(その119)「マジックアワー、日本海に落ちる夕陽」『北羽新報』(2026年8月24日号)

連載(北羽新報)

 ほぼ隔日のペースで、インスタグラムに写真を投稿しています。お気に入りは、太陽が地平線の下に隠れた後で、残照が漆黒の闇に吸い込まれていく一瞬の写真です。日の入り前後のこの時間帯は、「マジックアワー」と呼ばれています。
 調べてみると、マジックアワーは、写真撮影の用語でした。カメラ撮影の入門書では、「アマチュアでもキレイに写真が撮れる瞬間」と解説されています。夕刻だけの現象と思いきや、日の出前後の時間帯もマジックアワーと呼ぶようです。マジックアワーには、「ゴールデンアワー」と「ブルーアワー」と呼ばれる2つの時間帯があります。
 厳密な定義では、マジックアワーは、太陽の位置が+6度から-6度の角度にある時間帯で、日の出と日の入りの前後40分間です。目安としては、日没前(日の出後)の40分がゴールデンアワーで、日没後(日の出前)の40分がブルーアワーになります。この時間帯は、光の加減で空の色が柔らかくなります。
 
 スマートフォンをお使いの方はご存知かと思いますが、その昔に撮影した大量の写真の中から、スマホに内蔵されているAIが、自分勝手にステキな写真を選んできて、「写真集」をポップアップしてくれます。例えば、「滝」とか「お祭り」などのテーマで、スマホに内蔵されたAIがアルバムを編集してくれるのです。

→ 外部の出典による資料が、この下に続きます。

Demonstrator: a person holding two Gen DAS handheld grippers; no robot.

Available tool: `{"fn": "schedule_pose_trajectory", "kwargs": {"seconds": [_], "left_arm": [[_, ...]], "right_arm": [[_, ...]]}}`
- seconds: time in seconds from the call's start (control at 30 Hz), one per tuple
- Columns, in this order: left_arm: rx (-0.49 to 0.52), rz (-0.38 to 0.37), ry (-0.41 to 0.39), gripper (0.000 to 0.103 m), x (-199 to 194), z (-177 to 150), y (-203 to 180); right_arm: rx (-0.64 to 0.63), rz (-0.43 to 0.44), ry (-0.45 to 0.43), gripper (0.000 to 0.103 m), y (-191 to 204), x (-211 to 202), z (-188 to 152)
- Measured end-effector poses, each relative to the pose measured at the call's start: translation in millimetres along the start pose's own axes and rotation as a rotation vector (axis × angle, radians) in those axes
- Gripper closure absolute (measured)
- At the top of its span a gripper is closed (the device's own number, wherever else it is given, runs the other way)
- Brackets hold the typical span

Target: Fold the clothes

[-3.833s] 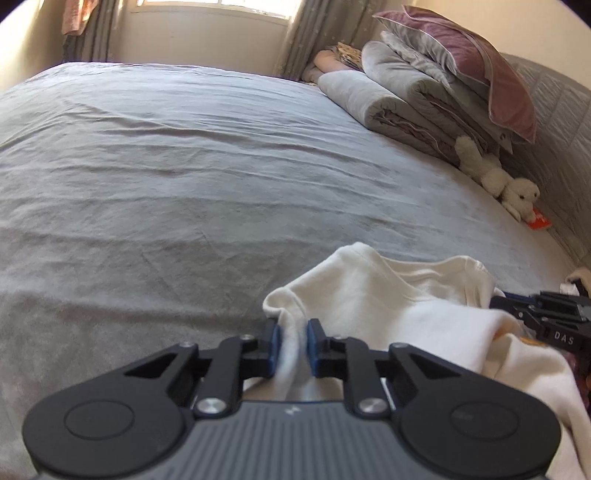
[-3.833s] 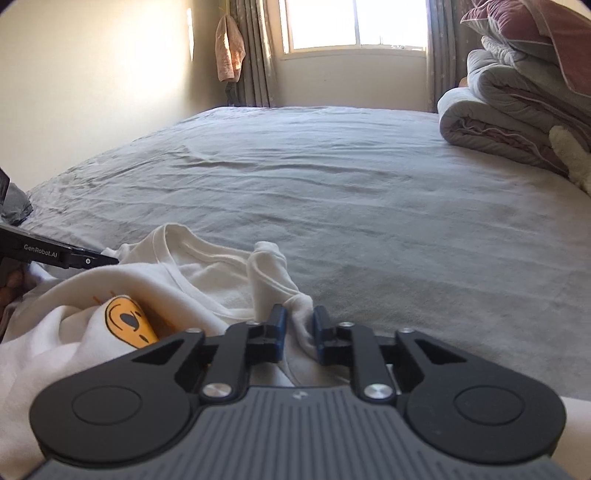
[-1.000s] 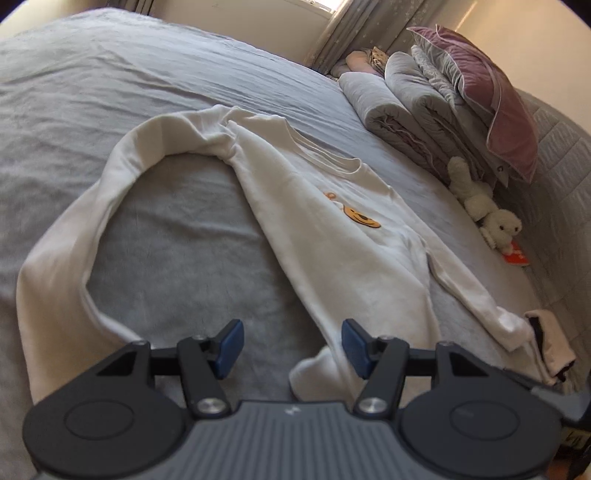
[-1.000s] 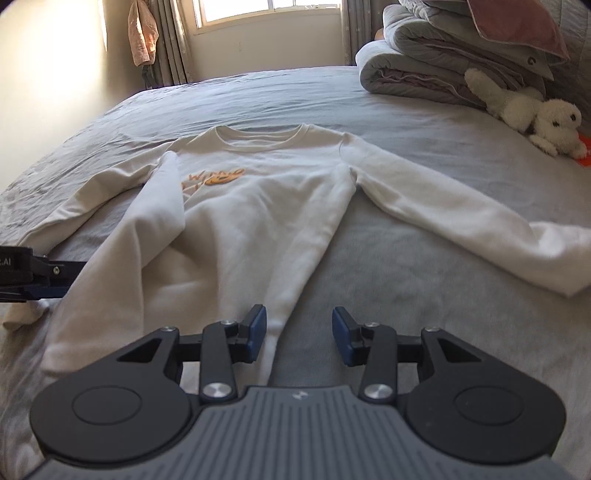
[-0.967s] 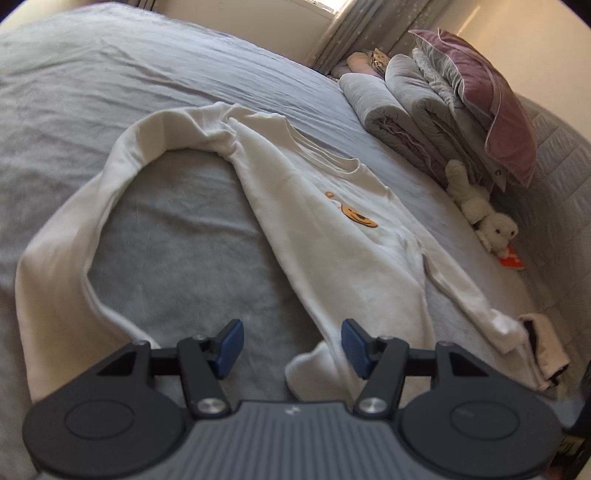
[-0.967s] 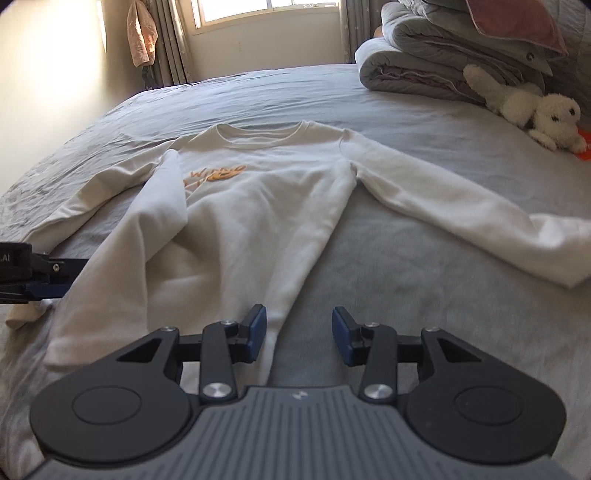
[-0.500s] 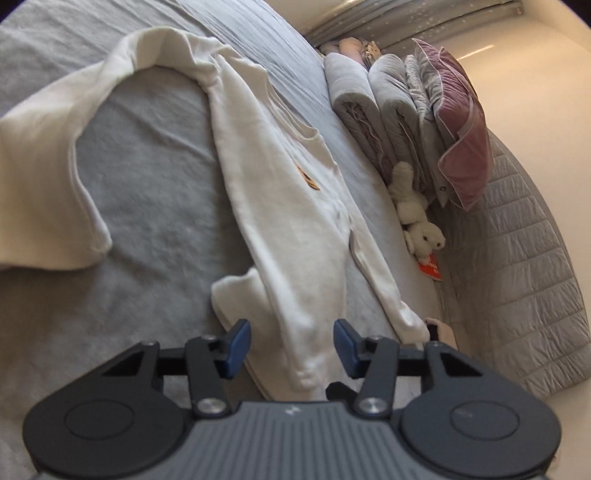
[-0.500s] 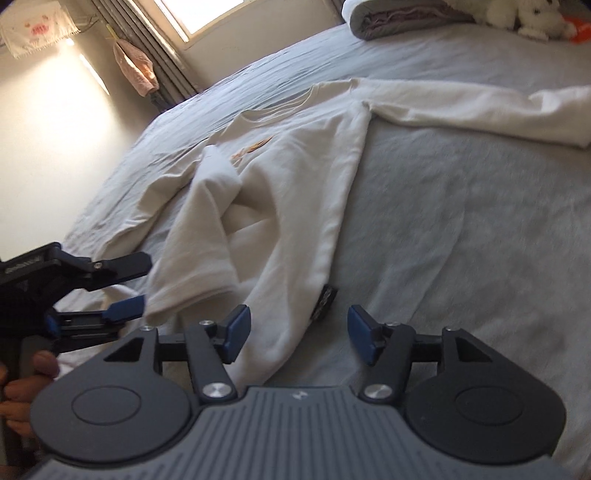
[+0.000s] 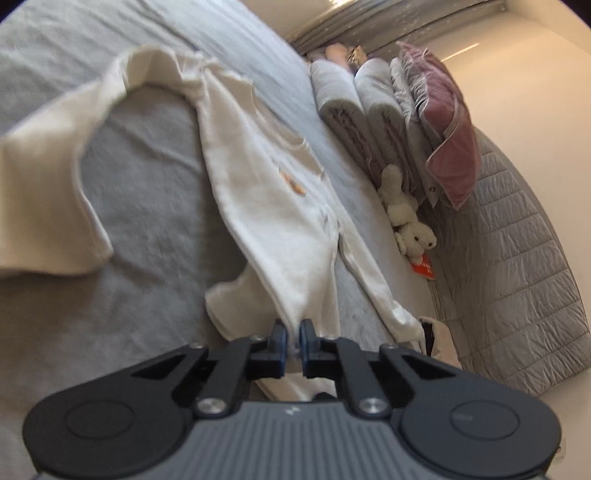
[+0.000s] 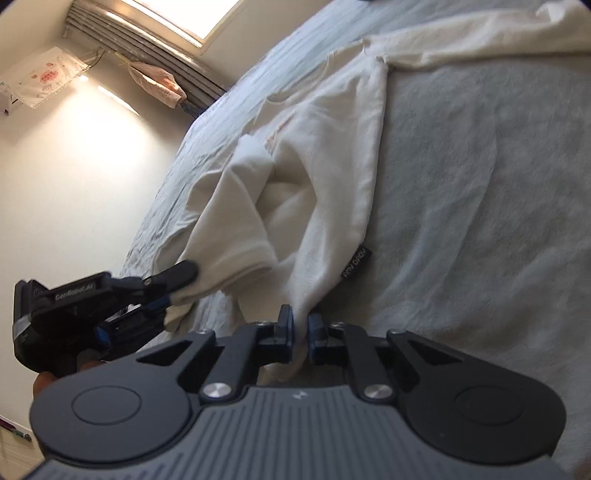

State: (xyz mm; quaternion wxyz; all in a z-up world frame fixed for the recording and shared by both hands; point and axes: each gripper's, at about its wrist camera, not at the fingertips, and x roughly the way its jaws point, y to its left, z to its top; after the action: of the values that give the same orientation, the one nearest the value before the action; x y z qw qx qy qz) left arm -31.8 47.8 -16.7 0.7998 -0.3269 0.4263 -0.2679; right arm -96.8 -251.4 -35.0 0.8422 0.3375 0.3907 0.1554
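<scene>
Left wrist view shows the left tool [image 9: 290,341] with its jaws just drawn together on the hem edge of a cream sweatshirt [image 9: 273,206], the fabric pinched between the blue pads; the garment lies spread on a grey bed [image 9: 155,206], front up, with an orange print [image 9: 293,182] on the chest; one sleeve curls away in a wide loop toward the left of the frame, the other runs down the right side of the body toward the bed's edge; folded grey bedding [image 9: 354,110], a pink pillow [image 9: 447,133] and a white stuffed toy [image 9: 406,218] are stacked against a quilted headboard [image 9: 517,258]; part of the picture is blurred. Right wrist view shows the right tool [image 10: 301,334], its jaws likewise just closed, gripping the opposite part of the hem, cloth held between the pads; a small dark label [image 10: 355,263] sits on the side seam just beyond the grip; the sweatshirt's lower body is bunched into folds between the two grips; the left tool appears at the left of this frame, clamped on the hem, with fingertips [image 10: 44,380] of the person's hand visible beneath it; a curtained window [image 10: 207,22] stands beyond the bed.
</scene>
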Motion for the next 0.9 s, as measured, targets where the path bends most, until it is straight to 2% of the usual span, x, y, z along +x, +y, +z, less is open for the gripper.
{"fn": "schedule_pose_trajectory", "kwargs": {"seconds": [0.3,0.43,0.5,0.63,0.77,0.83,0.9], "left_arm": [[-0.018,0.018,-0.072,0.098,-85,12,46],[-0.019,0.024,-0.023,0.098,-99,1,63],[-0.005,0.024,0.028,0.098,-97,-6,66],[0.054,0.076,0.145,0.098,-78,-24,62],[0.115,0.135,0.226,0.098,-60,-32,60],[0.122,0.139,0.24,0.098,-59,-30,60],[0.128,0.134,0.252,0.097,-59,-28,61]], "right_arm": [[-0.007,-0.042,-0.139,0.094,-24,-80,24],[0.008,-0.069,-0.185,0.094,-40,-108,30],[0.006,-0.088,-0.205,0.094,-45,-120,33],[-0.008,-0.148,-0.185,0.094,-54,-123,40],[-0.048,-0.275,-0.084,0.095,-65,-100,33],[-0.067,-0.326,-0.02,0.095,-71,-87,27],[-0.086,-0.341,0.005,0.094,-74,-81,24]]}}
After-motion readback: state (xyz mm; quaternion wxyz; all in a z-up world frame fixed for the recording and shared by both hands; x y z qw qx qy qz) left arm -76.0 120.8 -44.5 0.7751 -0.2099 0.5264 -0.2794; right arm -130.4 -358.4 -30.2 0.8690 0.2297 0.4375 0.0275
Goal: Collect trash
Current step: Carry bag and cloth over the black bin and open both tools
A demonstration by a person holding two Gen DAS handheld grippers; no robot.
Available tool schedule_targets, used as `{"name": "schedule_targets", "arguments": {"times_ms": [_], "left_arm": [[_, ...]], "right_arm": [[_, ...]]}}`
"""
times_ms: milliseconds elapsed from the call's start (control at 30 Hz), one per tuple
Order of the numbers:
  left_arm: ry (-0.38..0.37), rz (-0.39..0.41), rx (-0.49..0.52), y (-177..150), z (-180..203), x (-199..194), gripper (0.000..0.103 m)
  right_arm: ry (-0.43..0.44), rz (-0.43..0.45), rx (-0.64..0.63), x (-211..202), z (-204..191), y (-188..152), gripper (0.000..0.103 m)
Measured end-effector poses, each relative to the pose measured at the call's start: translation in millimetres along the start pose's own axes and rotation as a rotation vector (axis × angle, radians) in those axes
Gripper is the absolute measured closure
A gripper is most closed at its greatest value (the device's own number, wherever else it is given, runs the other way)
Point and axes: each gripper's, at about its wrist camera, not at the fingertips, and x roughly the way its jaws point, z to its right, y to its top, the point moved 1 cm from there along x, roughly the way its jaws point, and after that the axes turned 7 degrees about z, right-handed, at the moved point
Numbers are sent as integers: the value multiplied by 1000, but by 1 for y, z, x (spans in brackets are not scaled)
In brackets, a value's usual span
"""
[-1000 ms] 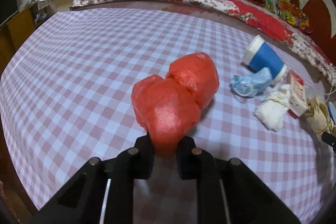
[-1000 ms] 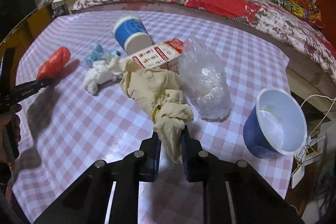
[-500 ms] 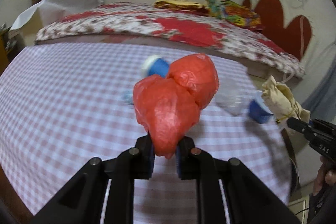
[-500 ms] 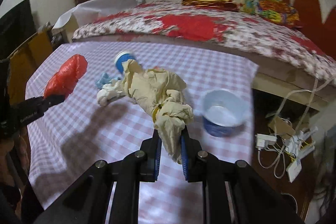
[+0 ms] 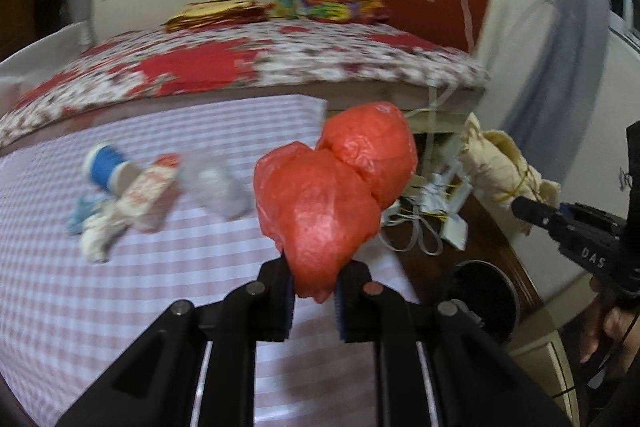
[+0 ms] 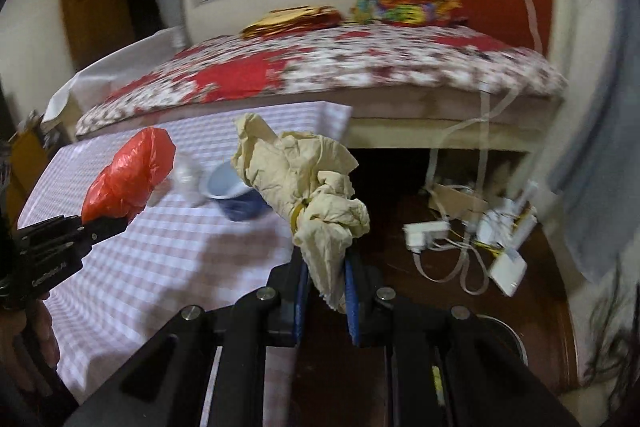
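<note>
Left gripper [image 5: 314, 293] clenched on red plastic bag [image 5: 336, 195], right gripper [image 6: 325, 301] on cream glove bundle [image 6: 304, 187]; both carried off the checked table [image 5: 140, 287], prob. toward black bin [image 5: 486, 297] below

Legible text, left wrist view: white letters "DAS" on the black body of the right tool [image 5: 520, 207], at the frame's right edge.

Right wrist view: pale lettering on the black body of the left tool [image 6: 105, 225], lower left; too blurred to read.

Red-and-white carton [image 5: 148, 191] on the counter [image 5: 120, 307]: printing present, motion-blurred, illegible.
</note>
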Motion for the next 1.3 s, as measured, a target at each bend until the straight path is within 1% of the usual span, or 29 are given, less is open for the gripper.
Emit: {"name": "schedule_targets", "arguments": {"times_ms": [100, 267, 367, 433, 533, 600, 767, 833, 867, 900, 933, 1000, 1033, 1167, 1300], "left_arm": [[-43, -2, 45, 5, 39, 9, 86], [-137, -36, 89, 0, 102, 23, 86], [-203, -68, 115, -10, 143, 34, 86], [-233, -91, 125, -18, 164, 39, 86], [-275, -155, 128, -37, 194, 56, 86], [-286, -197, 138, -51, 209, 66, 86], [-295, -347, 144, -94, 241, 107, 86], [-270, -384, 181, -112, 251, 125, 86], [-262, -418, 185, -122, 255, 137, 86], [-259, -437, 181, -127, 255, 144, 86], [-240, -457, 182, -135, 255, 153, 86], [-237, -498, 159, -146, 253, 166, 86], [-226, -504, 164, -149, 253, 169, 86], [-223, -537, 184, -161, 264, 177, 86], [-221, -554, 205, -172, 268, 181, 86]], "right_arm": [[-53, -10, 34, -13, 37, -14, 85], [-150, -38, 105, -32, 100, -43, 85], [-198, -57, 150, -43, 133, -63, 85], [-227, -75, 172, -49, 152, -77, 85], [-260, -110, 197, -51, 176, -99, 85], [-280, -140, 210, -49, 189, -115, 85], [-290, -202, 240, -32, 210, -146, 85], [-285, -234, 251, -18, 218, -160, 85], [-284, -248, 252, -14, 220, -167, 85], [-284, -265, 255, -8, 223, -173, 85], [-277, -278, 254, -1, 225, -180, 85], [-278, -299, 244, 9, 227, -190, 85], [-271, -316, 250, 14, 231, -197, 85], [-269, -366, 252, 28, 237, -216, 85], [-259, -394, 245, 38, 241, -224, 85]]}}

 ここまで書いてきて、わたしは夕焼けやマジックアワーの写真をたくさん撮っていることに気がつきました。ジョギングの途中や旅行に出かけたとき、海岸線や田んぼ道、森の際を歩きながら、かなりの頻度で夕焼けの写真を撮っています。これまでで最も印象深かった写真は、山形県鶴岡市の老舗旅館「亀や」の前で撮影した「日本海のマジックアワー」でした。最上階の部屋の中から撮った室内のスツールが、残照の海を背景に輝いて見える一葉の写真で、いまでもスマホとPCの背景写真に設定しています。
 
 ところで、今月の初めにクロスカントリーの大会に参加するため、岩手県八幡平市に旅行で出かけました。前日に盛岡でレンタカーを借りたので、走り終わったその足で男鹿半島の入道崎まで車を走らせました。5年ほど前に感動した「入道崎に落ちていく夕陽とマジックアワー」をふたたび観てみたいと思ったからです。
 8月11日の夕刻は、台風15号が逆走して、史上初めて茨城県に上陸した日でした。台風が南に大きく逸れたおかげで、男鹿半島で美しい落日が見られました。県外から来たらしい観光客のカップルや親子連れが、台風一過の灯台の芝生に座ってマジックアワーが到来するのを待っていました。しかし、この感動的な風景を観ることができるのは、日本海側の海岸線に住んでいる人たちの特権なのです。秋田県人にとって当たり前の「海に沈んでいく夕陽」は、太平洋側に住んでいる人にとっては普通のことではないのです。
 五能線の「リゾートしらかみ」や「不老不死温泉」(青森県深浦町)が人気なのは、海岸線を走る列車の車窓や露天風呂の縁から、日本海に沈んでいく夕陽を眺めることができるからです。男鹿半島にある日本海を臨む宿が、夏のシーズンに一部屋10万円を超える宿代がチャージできるのは、穏やかな夏の日に日本海に沈んで行く夕陽が見られるからです。太平洋側では、夕陽は山の際に沈んでいくものなのでした。